С этими словами несчастный вдруг вскинул руки, и на лице его отразился ужас, словно при виде чего-то, чему нет названия и что заслонило в зеркале его лицо. Это был один из тех редчайших моментов, когда внутреннему взору человека вдруг предстает его душа, нравственный его облик. Может быть, ранее ему не приходилось так четко и ясно видеть эту картину.
– Разве недостаточно ты его мучил? – сказала Эстер, заметив выражение лица старика. – Разве не отдал он тебе долг свой сполна?
– Нет, нет! Долг этот лишь увеличился! – отвечал доктор уже не яростно, но угрюмо. – Помнишь, Эстер, каким я был девять лет назад? Хоть и встретил я тогда уже осень дней моих и притом не раннюю ее пору, то были для меня тихие, полные размышлений годы, которые я посвящал усердным занятиям, отдавая все силы умножению моих знаний, стараясь направлять их на благо людей. Мало кому удавалось вести жизнь столь тихую, мало кто был вознагражден за это такими дарами, как я. Помнишь меня тогдашнего? Разве не был я, при всей моей, как тебе казалось, холодности, внимателен к людям и их нуждам, разве не заботился о них, довольствуясь для себя лишь малым? Добрый, верный, надежный, пускай и не проявлявший слишком пылких чувств. Разве не было во мне всего этого?
– Было, даже с избытком, и не только это.
– А что сталось со мной теперь? – воскликнул он, впиваясь взглядом в ее лицо и не скрывая злобы. – Я уже сказал тебе, в кого превратился! В дьявола, и кто же меня сделал таким?
– Это сделала я! – проговорила Эстер, содрогнувшись. – Я виновата не меньше, чем он. Почему же ты не мстишь мне?
– Я предоставил это алой букве, – отвечал Роджер Чиллингворт. – Если и это не может отомстить за меня, то я бессилен: большей мести я придумать не могу.
И он с улыбкой указал на букву.
– Она мстила и мстит за тебя! – сказала Эстер Принн.
– На это я и надеялся, – сказал доктор. – Ну а теперь – что ты хотела мне сказать об этом человеке и по этому поводу?
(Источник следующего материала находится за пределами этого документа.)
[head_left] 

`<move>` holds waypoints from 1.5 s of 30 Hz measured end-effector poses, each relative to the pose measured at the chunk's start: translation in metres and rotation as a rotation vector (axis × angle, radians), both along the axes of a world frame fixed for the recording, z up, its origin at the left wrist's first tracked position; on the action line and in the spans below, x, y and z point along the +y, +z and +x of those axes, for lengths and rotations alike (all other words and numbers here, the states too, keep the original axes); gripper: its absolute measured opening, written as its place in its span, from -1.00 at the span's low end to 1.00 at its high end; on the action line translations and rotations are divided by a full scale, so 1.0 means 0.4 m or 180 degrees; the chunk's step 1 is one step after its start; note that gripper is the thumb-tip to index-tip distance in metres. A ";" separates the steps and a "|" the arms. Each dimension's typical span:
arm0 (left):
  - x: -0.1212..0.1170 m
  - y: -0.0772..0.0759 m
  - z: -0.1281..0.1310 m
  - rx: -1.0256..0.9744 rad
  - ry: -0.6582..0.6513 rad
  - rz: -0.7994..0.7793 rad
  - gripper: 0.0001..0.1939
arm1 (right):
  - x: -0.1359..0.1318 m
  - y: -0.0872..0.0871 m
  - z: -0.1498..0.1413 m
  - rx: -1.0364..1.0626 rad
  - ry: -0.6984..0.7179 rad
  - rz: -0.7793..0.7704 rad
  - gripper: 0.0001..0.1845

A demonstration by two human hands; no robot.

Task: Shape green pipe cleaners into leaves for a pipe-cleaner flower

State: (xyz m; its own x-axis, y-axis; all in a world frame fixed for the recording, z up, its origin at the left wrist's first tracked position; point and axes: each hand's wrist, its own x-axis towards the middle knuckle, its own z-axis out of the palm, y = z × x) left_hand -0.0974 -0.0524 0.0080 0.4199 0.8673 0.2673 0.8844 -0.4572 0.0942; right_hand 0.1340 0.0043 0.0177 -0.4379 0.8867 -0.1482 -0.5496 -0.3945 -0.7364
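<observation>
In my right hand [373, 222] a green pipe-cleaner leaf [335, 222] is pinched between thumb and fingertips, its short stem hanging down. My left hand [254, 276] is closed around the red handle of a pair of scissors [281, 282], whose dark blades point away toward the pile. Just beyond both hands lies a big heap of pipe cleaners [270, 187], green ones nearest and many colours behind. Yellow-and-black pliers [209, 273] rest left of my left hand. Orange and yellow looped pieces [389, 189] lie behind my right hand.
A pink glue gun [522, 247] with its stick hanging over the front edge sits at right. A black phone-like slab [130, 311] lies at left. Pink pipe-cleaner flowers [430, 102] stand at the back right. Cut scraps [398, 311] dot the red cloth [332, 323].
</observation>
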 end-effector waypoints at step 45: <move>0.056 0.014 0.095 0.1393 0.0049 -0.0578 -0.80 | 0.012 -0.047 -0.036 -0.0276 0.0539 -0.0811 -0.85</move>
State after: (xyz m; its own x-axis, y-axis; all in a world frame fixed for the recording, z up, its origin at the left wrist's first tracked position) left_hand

– Я должна открыть эту тайну, – решительно заявила Эстер. – Он должен узнать, кто ты на самом деле. Что может из этого выйти, мне неведомо. Но долг доверия, мой долг человеку, которому я принесла столько несчастья, разрушив его жизнь, будет все-таки выплачен! Ты, конечно, волен уничтожить его доброе имя и положение или сохранить его; возможно, сама жизнь его в твоих руках. Но я, получившая от алой буквы уроки истины, уроки, которые жгли мою душу раскаленным железом, не вижу более никакого смысла в том, чтобы он влачил свое существование, полное такой чудовищной пустоты, и потому не унижусь, чтобы молить тебя быть к нему милостивым. Поступи с ним как знаешь! Все равно нет ему счастья, как нет и мне, да и тебе тоже! Как нет счастья и маленькой Перл! Нет для нас пути из этой мрачной бездны!